The simplest way to use the SLURM module is through the YAML configuration workflow:

python run_simulation_w_config.py slurm_config_setup.yaml

This command reads a YAML configuration file that specifies: - Which simulation configs to run - SLURM resource requirements (time, nodes, memory, partition) - Environment-specific module loading commands - Optional parameter sweeps across model parameters

Features

  • YAML-Based Workflow: Configure entire simulation campaigns in a single YAML file
  • Parameter Sweeps: Systematically vary model parameters with value-based or percentage-based sweeps
  • Multi-Environment Support: Switch between local, Expanse, Hellbender, or other HPC systems
  • Component Directory Cloning: Automatically creates isolated parameter copies for parallel execution
  • Job Monitoring: Tracks SLURM job status and manages dependencies
  • Teams Notifications: Optional webhook notifications for job progress updates
  • Flexible Submission: Submit blocks sequentially or in parallel based on resource availability

YAML Configuration

The YAML configuration file controls all aspects of the simulation workflow. Here's a complete example:

# Simulation configuration
simulation:
  output_name: "../Run-Storage/final_runs_SST2PV_+25%"  # Output directory
  environment: "local"                     # Execution environment (local, expanse, hellbender)
  seed_sweep: 'none'                       # Parameter sweep type (none, seed, multiseed)
  component_path: "components"             # Base path for simulation components
  parallel_submission: true                # Submit all jobs at once (true) or sequentially (false)
  use_coreneuron: false                    # Whether to use CoreNeuron backend
  webhook_url: "https://..."               # Microsoft Teams webhook URL for notifications

# SLURM configurations for different environments
slurm:
  local:
    time: "08:00:00"       # Maximum runtime (HH:MM:SS)
    partition: "batch"     # SLURM partition name
    nodes: 1               # Number of nodes
    ntasks: 40             # Number of tasks (cores)
    mem: 80               # Total memory in GB

  expanse:
    time: "02:30:00"
    partition: "shared"
    nodes: 1
    ntasks: 120
    mem: 240
    account: "umc113"      # SLURM account (required for some HPC systems)

  hellbender:
    time: "02:30:00"
    partition: "general"
    nodes: 1
    ntasks: 30
    mem: 60

# Module loading commands for different environments
module_commands:
  expanse:
    - "module purge"
    - "module load slurm"
    - "module load cpu/0.17.3b"
    - "module load gcc/10.2.0/npcyll4"
    - "module load openmpi/4.1.1"
    - "export HDF5_USE_FILE_LOCKING=FALSE"

  hellbender:
    - "module load intel_mpi"
    - "module load gcc/12.2.1"
    - "export HDF5_USE_FILE_LOCKING=FALSE"

  local:
    - "module load mpich-x86_64-nopy"

# Simulation cases configuration
simulation_cases:
  baseline:
    config_file: "simulation_config_baseline.json"  
  short_1s:
    config_file: "simulation_config_short.json"   
  long_1s:
    config_file: "simulation_config_long.json"
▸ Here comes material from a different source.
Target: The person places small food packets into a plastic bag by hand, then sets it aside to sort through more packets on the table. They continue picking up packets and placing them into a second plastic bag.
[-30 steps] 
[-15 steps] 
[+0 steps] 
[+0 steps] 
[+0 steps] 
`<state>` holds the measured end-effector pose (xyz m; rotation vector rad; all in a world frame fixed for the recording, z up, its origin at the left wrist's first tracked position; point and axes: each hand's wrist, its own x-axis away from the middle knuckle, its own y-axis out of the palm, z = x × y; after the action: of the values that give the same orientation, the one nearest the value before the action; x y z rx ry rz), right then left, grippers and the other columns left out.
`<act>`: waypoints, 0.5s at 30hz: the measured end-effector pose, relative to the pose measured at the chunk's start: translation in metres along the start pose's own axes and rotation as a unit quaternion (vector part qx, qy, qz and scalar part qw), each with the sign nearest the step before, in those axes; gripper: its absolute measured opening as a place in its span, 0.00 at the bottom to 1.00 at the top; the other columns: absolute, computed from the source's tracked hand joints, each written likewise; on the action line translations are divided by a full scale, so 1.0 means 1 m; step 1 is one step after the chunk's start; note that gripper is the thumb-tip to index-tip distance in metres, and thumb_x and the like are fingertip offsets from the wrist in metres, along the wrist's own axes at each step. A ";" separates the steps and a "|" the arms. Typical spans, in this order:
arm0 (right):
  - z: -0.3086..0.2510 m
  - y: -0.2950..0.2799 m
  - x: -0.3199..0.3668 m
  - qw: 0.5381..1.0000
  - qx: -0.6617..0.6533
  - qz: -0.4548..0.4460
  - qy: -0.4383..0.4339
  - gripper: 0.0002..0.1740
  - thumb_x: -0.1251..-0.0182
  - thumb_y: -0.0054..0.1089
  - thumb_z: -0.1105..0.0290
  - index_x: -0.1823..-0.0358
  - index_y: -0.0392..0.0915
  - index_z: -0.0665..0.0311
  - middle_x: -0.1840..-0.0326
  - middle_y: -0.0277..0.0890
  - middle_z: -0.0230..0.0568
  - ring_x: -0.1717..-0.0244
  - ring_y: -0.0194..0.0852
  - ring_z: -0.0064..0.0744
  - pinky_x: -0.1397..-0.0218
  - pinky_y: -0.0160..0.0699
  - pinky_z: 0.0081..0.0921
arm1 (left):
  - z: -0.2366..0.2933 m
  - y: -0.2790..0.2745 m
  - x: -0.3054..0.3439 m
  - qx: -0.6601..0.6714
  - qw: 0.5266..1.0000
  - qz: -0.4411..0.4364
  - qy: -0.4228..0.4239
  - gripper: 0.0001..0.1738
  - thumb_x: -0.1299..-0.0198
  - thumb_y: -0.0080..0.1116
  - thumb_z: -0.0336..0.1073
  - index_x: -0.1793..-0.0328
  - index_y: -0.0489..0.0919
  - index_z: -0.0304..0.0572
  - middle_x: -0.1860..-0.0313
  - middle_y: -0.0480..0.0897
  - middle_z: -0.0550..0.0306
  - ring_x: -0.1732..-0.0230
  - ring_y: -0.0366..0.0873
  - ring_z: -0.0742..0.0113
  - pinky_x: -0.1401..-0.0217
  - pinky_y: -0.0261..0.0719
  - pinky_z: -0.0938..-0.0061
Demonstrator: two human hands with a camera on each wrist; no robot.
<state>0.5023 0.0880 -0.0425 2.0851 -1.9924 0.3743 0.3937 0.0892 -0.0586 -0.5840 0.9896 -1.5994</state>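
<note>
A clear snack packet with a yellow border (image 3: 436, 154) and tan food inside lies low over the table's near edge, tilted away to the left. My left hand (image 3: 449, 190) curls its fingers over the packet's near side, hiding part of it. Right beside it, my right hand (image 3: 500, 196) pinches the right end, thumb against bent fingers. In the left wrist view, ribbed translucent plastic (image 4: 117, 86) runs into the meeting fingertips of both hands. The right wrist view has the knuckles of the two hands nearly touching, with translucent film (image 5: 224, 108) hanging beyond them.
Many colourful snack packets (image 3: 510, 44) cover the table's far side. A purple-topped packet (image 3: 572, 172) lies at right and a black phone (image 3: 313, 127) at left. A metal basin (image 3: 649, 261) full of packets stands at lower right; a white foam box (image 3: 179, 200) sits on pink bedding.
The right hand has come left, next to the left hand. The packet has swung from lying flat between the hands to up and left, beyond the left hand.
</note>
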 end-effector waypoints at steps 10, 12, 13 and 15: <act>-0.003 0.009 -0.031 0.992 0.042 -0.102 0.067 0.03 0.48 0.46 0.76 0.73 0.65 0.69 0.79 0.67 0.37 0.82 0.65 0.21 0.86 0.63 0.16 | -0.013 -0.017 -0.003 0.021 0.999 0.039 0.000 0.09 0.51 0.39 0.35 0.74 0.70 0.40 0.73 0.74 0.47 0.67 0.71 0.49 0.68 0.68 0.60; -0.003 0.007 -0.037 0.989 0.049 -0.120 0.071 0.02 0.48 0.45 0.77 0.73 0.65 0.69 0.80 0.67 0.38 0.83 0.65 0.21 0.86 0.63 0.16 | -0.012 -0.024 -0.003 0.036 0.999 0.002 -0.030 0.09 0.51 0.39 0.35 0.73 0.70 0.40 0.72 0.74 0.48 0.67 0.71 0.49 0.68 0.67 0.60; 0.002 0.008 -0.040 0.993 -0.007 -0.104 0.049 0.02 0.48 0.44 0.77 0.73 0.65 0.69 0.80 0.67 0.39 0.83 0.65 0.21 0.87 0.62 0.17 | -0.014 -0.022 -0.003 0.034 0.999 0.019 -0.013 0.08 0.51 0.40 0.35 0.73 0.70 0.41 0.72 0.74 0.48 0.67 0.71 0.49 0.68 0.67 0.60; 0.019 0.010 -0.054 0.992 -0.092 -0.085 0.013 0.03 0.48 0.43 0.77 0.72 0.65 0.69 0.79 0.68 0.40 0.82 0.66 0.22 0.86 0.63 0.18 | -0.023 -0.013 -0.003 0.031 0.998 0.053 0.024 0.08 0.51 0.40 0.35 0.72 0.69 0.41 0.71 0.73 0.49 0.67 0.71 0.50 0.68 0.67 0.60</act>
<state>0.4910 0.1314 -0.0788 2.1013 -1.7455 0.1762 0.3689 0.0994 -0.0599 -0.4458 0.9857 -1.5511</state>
# Parameter sweep configuration (only used if seed_sweep is not 'none')
sweep_config:
  param_name: "initW"              # Parameter name in JSON file to modify
  sweep_method: "value"            # "value" for explicit values, "percentage" for incremental changes

  # Option 1: Specify exact values to use
  param_values: [2, 3, 4, 5, 6, 7]

  # Option 2: Use percentage-based changes (alternative to param_values)
  # base_value: 5.0                # Starting parameter value
  # percent_change: 10             # Percentage increase per iteration
  # iterations: 2                  # Number of iterations

  base_json_file: "synaptic_models/synapses_final/SST2PV.json"  # JSON file to modify (path after components/)

  # For multiseed sweeps: specify related files that change proportionally
  multiseed_files:
    - path: "synaptic_models/synapses_final/Pulse2IT.json"
      ratio: 1.28  # Ratio relative to base parameter

Configuration Sections Explained

simulation

  • output_name: Directory where results will be stored (can be relative or absolute)
  • environment: Which SLURM config to use (local, expanse, hellbender, or add your own)
  • seed_sweep: Type of parameter sweep
  • 'none': Run simulations without parameter variations
  • 'seed': Vary a single JSON parameter across blocks
  • 'multiseed': Vary multiple related JSON parameters with fixed ratios
  • component_path: Base directory containing simulation components (mechanisms, synaptic models, etc.)
  • parallel_submission:
  • true: Submit all blocks at once (faster but uses more resources)
  • false: Submit blocks sequentially (one completes before next starts)
  • use_coreneuron: Enable CoreNEURON for faster simulations
  • webhook_url: Microsoft Teams webhook for job status notifications

slurm

Define SLURM parameters for each environment. The active environment is selected via simulation.environment.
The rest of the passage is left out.